◆ What the task asks
The lines below, from the first through the one containing "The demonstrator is", are to be given again exactly, with pictures left out and nothing added.

◆ Data in this exercise
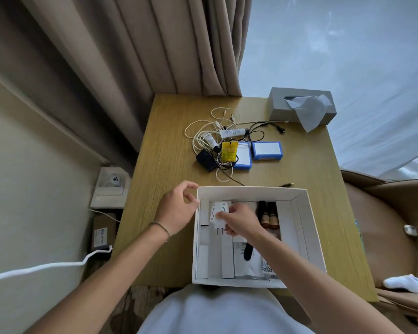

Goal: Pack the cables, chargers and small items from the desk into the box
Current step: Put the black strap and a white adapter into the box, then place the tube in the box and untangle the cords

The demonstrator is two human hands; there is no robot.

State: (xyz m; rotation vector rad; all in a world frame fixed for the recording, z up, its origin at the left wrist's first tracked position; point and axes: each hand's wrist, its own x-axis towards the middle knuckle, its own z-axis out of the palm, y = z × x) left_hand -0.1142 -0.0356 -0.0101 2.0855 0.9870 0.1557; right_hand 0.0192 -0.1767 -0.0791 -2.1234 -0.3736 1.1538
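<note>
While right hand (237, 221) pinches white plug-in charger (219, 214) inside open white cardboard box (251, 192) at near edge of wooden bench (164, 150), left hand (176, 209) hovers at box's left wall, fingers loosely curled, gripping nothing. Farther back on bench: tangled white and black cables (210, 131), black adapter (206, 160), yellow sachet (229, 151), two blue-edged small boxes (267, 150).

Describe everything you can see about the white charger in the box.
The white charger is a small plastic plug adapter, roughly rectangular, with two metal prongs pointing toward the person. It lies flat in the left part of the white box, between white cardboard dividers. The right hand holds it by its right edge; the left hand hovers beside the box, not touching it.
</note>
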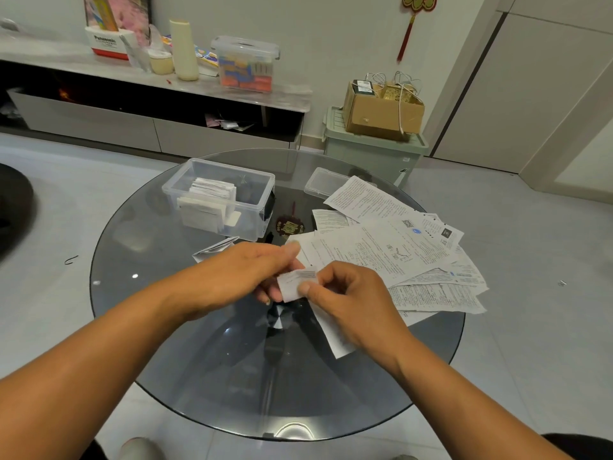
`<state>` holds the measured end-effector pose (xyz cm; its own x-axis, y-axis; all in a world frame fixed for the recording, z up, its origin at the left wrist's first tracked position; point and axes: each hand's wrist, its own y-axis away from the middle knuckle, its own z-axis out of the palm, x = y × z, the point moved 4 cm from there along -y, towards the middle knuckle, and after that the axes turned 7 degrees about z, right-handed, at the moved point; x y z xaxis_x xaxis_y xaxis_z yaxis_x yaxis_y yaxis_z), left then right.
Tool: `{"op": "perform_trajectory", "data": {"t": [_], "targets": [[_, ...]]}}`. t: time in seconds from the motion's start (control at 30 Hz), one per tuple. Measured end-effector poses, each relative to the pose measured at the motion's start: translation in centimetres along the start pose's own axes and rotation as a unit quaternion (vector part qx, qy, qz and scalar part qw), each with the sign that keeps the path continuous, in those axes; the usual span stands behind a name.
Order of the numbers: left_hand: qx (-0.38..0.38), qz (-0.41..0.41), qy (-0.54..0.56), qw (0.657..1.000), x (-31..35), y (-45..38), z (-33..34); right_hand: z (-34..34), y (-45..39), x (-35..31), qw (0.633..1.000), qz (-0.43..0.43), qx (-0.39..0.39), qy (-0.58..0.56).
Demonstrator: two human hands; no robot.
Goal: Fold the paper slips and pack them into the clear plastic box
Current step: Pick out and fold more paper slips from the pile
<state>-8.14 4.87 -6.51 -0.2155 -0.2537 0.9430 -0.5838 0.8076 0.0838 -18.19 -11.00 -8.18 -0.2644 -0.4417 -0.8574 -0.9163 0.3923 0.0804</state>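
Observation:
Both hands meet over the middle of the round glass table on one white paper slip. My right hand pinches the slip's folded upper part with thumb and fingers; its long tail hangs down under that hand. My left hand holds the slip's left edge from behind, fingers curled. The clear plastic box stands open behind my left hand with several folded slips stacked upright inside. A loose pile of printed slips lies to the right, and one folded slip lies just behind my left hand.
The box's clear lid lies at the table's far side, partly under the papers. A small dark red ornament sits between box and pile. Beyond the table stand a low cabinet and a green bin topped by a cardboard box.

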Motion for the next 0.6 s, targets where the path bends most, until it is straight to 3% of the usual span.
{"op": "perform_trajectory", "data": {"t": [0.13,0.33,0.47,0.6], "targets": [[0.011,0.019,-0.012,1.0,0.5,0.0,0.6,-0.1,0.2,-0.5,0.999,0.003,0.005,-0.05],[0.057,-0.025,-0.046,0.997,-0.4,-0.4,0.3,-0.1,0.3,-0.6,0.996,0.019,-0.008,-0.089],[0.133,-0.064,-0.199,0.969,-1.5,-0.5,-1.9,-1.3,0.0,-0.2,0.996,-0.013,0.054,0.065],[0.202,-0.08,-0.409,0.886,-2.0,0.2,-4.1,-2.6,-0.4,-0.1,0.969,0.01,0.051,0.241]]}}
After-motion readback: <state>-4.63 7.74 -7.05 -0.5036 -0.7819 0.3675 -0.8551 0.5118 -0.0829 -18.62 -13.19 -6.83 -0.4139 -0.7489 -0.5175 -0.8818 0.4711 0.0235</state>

◆ Exercise result
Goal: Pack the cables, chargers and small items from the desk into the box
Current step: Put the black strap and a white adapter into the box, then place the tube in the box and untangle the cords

The demonstrator is two human hands; there is no robot.

The output for this exercise is complete.